Luke 15 Basic Errors

home
back
 

In reviewing the Luke 15 study in its development of a complete p-value analysis for Theomatics, we noted six errors made by the author that significantly impact the final conclusion in this analysis.
 

Redundant Hit Phrase

The author claims 46 unique and different hits: claim (1) on p.27. However, hit 46 is redundant, using the same exact phrase (SOU OUTOS) as hit 41.

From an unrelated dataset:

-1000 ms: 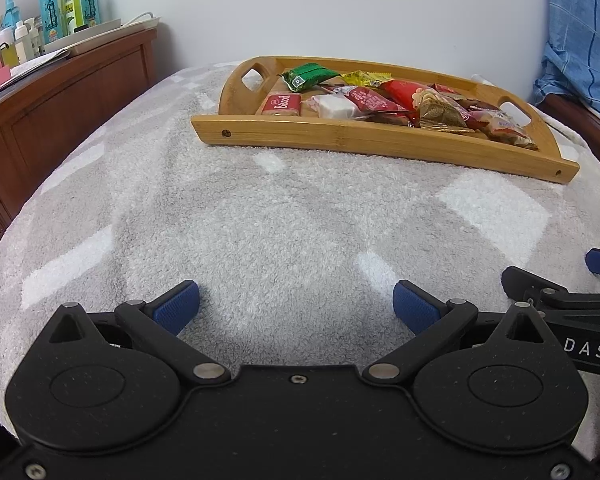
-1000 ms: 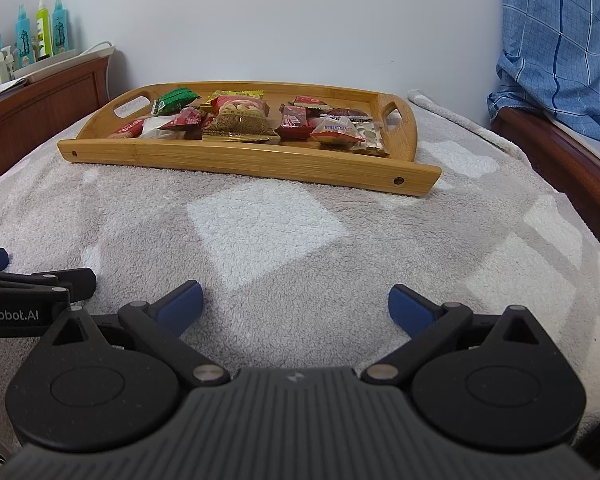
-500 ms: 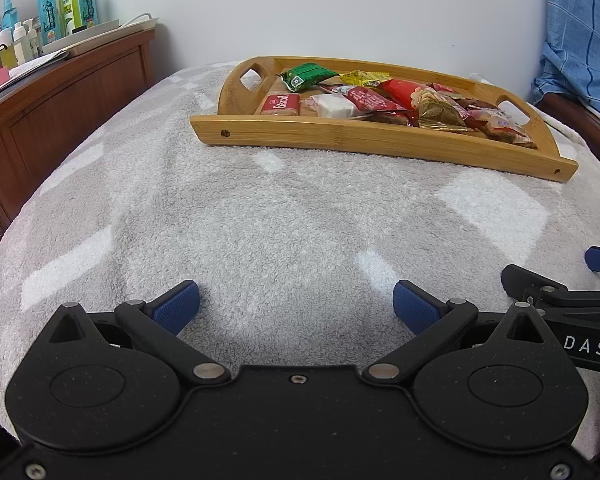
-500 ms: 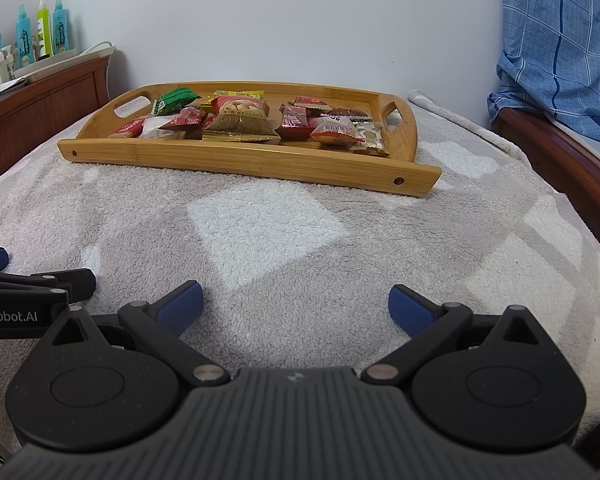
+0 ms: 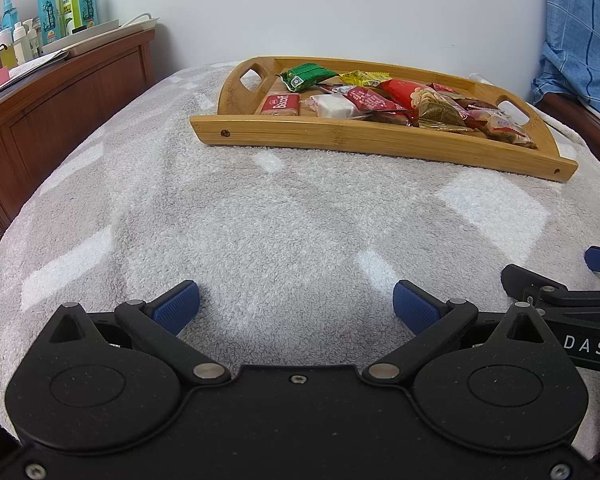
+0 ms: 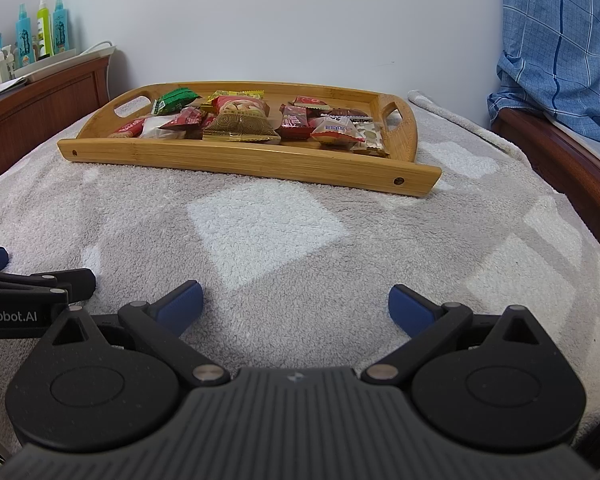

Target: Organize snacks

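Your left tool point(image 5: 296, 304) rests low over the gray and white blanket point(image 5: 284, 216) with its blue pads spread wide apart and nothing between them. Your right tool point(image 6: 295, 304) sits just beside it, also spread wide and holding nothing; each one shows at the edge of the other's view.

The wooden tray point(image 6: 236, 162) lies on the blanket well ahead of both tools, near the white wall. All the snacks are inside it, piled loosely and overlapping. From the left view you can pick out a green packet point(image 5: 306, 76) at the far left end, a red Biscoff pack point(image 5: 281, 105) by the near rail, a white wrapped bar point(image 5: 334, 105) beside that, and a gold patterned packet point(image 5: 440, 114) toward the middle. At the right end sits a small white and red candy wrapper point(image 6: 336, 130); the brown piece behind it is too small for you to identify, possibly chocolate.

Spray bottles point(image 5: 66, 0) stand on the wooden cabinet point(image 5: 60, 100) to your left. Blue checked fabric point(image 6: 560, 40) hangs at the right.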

In this connection, the author states (emphases his), "Relative to the 'miscount' on #41 and #46, I am trying to recollect why I did that (it has been some time). Even though the words are redundant, in this particular instance 'sou autos' is USED IN TWO COMPLETELY DIFFERENT CONTEXTS.  One (verse 30) is in reference to 'this thy SON,'  and the other to 'this thy BROTHER.'  So both are not redundant in that one points SPECIFICALLY to a son and the other SPECIFICALLY to a brother. I don't believe there is any other instance in Luke 15 where redundant words are in two completely different contexts. So in that regard it would be VALID to present the same Greek words twice, each as an ORIGINAL hit.  This I would refer to as a 'line call.'"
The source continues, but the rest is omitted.